**TASK REQUIREMENTS**
From the records below, transcribe only the lines running from the one with "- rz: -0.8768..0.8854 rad" through the one with "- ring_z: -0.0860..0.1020". Keep both of those end lines.

**RAW DATA**
* * *

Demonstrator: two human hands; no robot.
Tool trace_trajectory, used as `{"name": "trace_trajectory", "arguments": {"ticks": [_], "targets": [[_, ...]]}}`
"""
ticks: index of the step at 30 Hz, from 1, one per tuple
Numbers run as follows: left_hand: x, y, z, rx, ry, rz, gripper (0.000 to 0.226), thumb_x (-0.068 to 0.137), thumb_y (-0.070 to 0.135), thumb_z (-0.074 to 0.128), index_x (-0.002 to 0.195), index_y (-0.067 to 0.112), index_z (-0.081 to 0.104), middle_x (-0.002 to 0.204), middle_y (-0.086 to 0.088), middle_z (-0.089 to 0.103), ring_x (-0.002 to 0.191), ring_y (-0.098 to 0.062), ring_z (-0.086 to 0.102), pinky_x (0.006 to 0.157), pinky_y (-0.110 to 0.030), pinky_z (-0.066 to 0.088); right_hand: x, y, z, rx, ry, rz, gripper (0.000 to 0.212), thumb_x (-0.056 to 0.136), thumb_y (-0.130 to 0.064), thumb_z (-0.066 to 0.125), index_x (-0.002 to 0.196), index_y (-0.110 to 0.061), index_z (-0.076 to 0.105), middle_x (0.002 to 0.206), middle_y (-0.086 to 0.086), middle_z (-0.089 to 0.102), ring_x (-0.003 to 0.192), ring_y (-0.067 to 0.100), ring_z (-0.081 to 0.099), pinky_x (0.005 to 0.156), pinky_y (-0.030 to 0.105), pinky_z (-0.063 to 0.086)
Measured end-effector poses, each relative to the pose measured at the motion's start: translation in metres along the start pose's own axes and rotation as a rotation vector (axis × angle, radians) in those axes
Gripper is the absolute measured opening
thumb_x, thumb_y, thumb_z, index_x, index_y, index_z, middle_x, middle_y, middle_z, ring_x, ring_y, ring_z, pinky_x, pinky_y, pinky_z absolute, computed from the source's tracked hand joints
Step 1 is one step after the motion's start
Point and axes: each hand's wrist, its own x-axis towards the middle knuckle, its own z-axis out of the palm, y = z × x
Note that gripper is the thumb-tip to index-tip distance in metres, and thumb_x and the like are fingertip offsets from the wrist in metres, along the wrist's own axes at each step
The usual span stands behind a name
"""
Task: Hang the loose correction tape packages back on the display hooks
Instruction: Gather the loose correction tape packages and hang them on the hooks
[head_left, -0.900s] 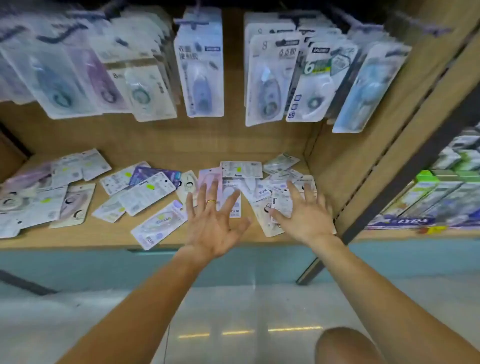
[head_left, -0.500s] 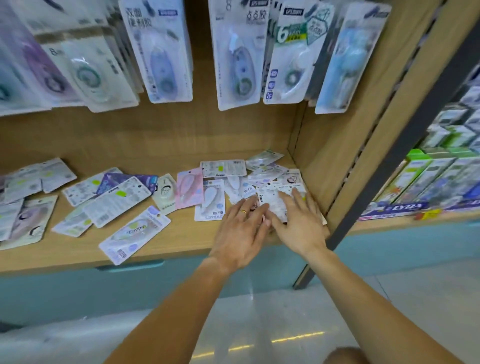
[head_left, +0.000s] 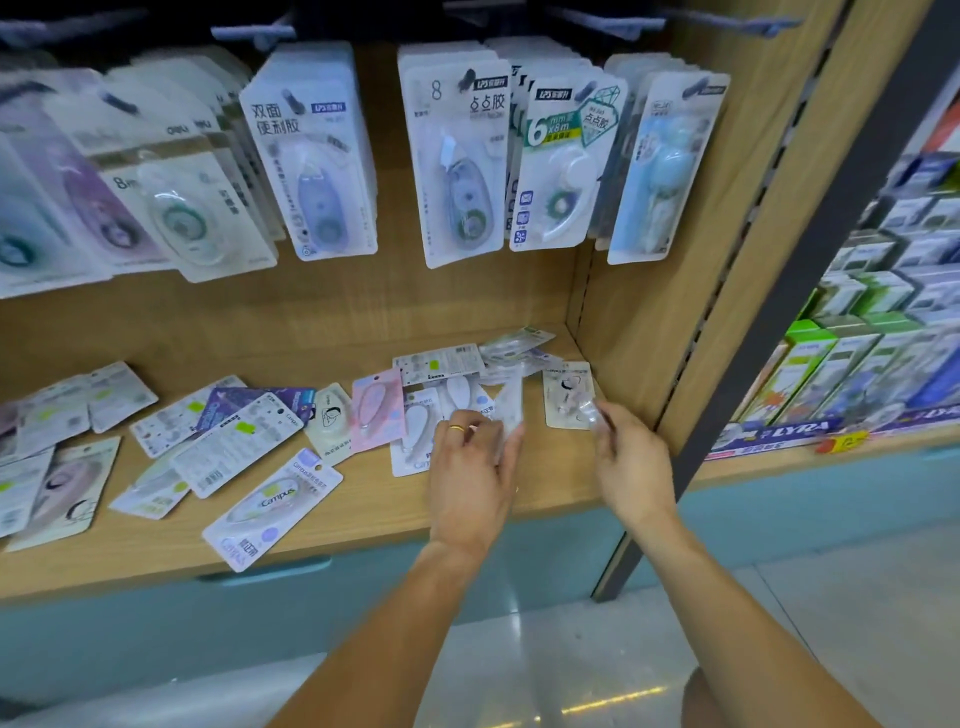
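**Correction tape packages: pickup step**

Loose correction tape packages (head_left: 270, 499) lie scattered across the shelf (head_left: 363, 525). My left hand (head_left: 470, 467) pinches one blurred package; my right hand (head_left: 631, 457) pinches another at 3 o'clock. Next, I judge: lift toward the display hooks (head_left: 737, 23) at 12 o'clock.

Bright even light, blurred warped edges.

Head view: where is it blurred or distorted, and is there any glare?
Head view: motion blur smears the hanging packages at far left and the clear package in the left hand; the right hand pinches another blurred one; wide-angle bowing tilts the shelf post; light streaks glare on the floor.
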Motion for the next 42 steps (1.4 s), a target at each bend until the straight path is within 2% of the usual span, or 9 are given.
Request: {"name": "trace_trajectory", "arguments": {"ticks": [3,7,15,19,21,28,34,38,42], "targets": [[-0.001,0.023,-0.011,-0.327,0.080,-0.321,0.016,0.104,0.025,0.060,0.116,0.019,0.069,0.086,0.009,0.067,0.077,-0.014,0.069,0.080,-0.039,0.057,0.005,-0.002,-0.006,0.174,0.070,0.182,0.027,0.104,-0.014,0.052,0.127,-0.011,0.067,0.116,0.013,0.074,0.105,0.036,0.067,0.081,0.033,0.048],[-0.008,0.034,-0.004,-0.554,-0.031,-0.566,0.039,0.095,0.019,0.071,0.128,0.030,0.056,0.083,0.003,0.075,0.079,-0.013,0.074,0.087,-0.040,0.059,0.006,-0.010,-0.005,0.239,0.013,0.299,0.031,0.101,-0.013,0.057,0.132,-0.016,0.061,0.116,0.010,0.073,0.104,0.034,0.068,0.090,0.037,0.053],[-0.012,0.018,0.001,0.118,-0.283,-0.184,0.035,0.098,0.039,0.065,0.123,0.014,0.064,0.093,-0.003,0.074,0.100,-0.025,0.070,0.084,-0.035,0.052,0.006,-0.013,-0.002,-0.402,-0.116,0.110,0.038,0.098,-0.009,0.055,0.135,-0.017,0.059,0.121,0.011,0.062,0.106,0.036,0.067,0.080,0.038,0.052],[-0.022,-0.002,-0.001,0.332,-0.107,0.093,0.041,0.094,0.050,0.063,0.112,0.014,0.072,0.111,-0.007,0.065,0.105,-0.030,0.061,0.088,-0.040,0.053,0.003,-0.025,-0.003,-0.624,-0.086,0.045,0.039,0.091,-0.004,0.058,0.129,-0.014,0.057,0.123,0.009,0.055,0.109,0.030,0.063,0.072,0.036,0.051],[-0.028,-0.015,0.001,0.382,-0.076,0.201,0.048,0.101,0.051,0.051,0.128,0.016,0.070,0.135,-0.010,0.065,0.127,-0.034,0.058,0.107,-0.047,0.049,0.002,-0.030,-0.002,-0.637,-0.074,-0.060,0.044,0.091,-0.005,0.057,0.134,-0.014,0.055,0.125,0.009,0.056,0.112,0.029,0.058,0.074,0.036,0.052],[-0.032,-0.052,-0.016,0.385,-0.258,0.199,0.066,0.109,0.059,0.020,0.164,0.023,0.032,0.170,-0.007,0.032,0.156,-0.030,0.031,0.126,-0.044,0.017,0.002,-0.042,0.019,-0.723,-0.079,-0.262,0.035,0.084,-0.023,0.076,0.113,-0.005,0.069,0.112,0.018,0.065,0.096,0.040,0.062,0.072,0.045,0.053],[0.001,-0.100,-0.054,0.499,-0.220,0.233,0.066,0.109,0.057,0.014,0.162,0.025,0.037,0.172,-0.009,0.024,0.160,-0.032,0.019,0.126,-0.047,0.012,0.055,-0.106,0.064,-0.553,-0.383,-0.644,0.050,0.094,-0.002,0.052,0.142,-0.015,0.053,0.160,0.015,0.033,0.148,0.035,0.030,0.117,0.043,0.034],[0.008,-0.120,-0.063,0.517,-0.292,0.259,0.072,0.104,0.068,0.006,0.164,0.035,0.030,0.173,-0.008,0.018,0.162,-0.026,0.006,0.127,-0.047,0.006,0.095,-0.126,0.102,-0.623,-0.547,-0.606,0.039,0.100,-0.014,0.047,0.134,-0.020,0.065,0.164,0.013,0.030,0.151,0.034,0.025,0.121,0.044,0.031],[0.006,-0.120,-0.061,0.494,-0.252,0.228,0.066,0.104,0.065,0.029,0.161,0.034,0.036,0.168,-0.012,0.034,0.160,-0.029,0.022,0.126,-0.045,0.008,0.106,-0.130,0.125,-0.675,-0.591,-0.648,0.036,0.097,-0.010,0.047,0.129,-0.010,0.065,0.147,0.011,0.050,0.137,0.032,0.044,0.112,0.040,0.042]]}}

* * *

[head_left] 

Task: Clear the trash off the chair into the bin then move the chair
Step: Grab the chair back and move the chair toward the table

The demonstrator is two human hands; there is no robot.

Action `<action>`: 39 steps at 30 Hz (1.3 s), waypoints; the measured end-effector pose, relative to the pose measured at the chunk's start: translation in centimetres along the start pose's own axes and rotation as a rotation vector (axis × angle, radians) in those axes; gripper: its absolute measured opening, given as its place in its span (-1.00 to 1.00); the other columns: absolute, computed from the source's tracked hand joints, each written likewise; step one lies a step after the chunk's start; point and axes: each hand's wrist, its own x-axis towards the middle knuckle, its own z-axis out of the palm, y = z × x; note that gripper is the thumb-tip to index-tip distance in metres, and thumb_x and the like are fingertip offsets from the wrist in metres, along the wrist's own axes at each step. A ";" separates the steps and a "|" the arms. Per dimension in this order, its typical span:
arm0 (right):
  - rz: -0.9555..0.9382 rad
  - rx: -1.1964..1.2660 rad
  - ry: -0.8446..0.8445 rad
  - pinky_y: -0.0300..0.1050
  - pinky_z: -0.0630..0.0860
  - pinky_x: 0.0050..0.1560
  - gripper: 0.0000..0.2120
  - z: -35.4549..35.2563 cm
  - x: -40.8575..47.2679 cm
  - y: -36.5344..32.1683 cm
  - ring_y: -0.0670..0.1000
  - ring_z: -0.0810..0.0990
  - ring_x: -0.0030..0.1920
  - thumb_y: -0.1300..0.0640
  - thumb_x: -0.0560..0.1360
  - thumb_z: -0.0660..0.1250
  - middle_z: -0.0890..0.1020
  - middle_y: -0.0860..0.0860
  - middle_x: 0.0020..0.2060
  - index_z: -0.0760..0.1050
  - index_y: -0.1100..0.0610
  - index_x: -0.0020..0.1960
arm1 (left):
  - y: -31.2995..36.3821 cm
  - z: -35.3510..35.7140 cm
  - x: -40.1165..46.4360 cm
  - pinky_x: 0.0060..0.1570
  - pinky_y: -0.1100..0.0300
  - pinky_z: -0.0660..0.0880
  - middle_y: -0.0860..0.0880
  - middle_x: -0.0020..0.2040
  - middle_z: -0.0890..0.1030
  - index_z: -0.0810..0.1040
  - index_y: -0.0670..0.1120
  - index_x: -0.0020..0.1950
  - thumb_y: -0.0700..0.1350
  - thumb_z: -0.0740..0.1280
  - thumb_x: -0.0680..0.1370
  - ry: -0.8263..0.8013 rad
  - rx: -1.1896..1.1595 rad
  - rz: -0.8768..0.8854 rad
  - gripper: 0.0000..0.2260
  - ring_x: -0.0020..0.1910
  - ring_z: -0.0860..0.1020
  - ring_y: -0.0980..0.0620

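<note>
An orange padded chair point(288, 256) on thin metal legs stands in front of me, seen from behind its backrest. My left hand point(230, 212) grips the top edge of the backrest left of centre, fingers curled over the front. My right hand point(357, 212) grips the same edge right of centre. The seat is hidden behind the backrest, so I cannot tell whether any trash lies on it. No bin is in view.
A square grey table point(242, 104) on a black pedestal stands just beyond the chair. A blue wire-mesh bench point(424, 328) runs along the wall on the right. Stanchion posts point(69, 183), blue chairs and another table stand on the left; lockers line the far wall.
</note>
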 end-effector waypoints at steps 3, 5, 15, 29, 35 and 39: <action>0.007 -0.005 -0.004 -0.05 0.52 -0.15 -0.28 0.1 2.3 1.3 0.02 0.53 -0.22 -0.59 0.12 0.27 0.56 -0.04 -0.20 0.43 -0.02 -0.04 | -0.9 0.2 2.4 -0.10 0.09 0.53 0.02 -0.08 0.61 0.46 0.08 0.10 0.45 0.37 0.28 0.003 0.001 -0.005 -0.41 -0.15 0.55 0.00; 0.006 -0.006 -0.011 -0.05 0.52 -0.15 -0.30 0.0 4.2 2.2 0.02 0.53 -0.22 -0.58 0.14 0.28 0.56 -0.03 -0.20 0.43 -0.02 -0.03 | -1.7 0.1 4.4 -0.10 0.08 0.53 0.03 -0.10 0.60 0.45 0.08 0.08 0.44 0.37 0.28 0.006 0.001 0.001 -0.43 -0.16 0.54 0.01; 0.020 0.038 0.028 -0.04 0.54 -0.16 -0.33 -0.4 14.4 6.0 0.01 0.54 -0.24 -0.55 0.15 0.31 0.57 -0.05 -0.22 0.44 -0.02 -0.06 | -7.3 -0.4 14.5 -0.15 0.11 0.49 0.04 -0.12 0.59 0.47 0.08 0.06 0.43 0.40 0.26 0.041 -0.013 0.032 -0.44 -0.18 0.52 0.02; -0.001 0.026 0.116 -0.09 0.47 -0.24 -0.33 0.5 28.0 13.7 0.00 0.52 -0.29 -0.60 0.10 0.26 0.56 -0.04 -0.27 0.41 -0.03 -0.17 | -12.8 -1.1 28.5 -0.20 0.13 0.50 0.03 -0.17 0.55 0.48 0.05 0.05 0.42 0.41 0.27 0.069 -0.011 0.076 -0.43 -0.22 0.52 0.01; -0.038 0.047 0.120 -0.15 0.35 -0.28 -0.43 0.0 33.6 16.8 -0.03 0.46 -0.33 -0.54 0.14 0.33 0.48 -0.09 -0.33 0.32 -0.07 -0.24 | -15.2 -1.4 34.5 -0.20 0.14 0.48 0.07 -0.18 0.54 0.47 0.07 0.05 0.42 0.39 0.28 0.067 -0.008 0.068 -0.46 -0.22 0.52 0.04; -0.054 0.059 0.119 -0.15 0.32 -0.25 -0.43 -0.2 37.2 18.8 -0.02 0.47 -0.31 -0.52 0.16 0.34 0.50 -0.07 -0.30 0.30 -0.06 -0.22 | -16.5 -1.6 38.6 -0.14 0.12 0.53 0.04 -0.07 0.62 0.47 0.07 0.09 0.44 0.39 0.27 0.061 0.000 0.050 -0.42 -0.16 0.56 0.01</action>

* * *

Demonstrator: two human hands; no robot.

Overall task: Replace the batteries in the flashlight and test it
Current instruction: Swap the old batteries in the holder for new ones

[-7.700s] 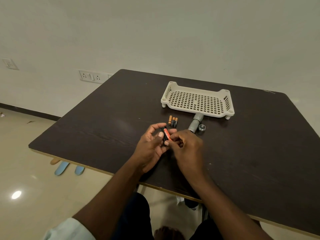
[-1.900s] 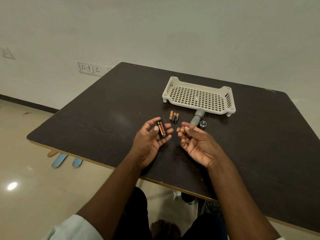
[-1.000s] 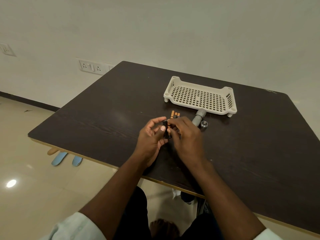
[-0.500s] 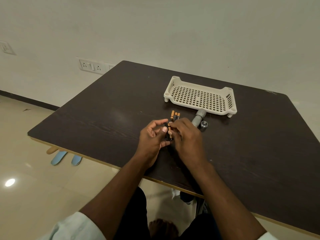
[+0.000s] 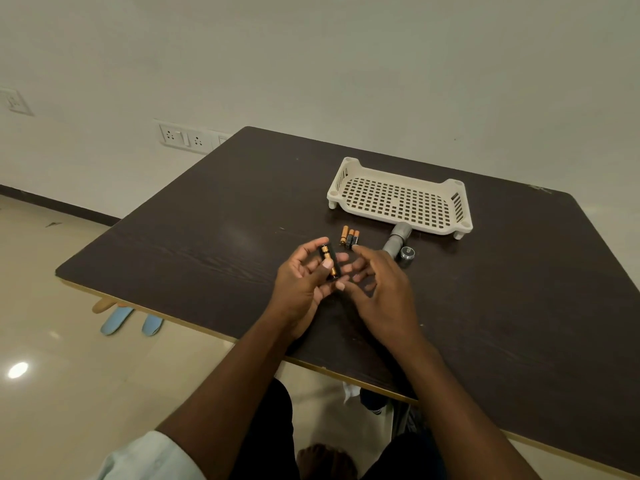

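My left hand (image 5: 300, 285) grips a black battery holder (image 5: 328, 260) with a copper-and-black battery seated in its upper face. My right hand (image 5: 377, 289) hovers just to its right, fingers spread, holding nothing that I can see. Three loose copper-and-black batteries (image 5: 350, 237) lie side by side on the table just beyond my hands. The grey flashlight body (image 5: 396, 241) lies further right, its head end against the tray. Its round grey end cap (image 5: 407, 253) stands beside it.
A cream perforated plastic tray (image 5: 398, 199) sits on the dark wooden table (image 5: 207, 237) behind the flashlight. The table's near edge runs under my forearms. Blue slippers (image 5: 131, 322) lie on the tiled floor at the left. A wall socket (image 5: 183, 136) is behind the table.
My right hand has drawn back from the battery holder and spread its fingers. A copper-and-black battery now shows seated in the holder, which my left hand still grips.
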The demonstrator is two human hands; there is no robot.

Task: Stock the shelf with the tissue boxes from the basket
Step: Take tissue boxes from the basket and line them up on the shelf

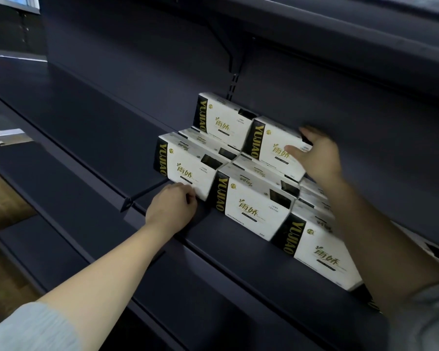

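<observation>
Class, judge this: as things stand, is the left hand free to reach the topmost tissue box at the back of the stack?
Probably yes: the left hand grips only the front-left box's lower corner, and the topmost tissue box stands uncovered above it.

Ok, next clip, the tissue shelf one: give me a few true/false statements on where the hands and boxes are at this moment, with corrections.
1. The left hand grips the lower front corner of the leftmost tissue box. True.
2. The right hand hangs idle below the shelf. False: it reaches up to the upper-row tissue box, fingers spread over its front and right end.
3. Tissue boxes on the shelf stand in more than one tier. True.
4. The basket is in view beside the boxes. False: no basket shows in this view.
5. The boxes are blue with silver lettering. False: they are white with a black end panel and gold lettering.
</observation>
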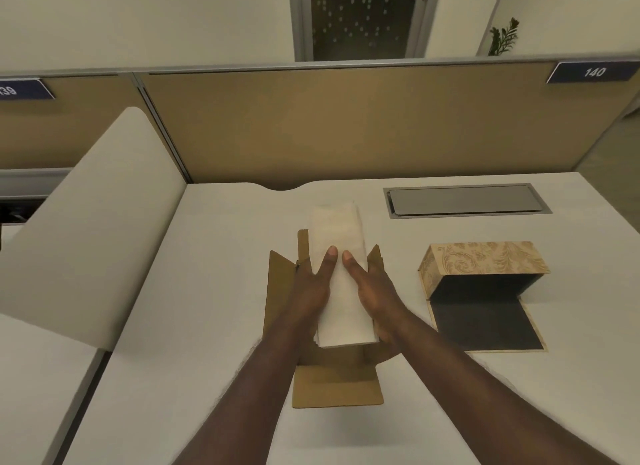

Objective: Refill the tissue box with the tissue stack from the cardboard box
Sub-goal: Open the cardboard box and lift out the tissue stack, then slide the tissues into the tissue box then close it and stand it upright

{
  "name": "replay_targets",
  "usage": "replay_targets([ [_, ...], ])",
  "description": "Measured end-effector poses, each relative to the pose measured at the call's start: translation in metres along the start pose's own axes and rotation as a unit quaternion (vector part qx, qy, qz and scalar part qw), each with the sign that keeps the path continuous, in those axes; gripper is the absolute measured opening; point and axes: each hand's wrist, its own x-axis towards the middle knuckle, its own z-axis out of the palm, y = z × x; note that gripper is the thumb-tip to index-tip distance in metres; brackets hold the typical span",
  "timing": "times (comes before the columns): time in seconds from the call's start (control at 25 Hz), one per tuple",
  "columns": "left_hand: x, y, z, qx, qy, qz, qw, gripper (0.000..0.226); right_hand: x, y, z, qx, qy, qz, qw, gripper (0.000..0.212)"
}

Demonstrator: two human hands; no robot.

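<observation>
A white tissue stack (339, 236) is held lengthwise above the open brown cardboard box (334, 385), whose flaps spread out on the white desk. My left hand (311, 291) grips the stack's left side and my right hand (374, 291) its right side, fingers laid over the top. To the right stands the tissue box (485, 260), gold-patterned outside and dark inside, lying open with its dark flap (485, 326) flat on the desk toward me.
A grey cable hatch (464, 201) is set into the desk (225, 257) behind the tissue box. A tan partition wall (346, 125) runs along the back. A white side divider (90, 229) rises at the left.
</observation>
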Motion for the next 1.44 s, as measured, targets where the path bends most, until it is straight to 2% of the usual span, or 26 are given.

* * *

**ANSWER TO THIS PROBLEM**
  - rz: -0.8768..0.8854 rad
  - gripper: 0.0000..0.2260
  - ring_x: -0.0020..0.1910
  - ring_z: -0.0860..0.1020

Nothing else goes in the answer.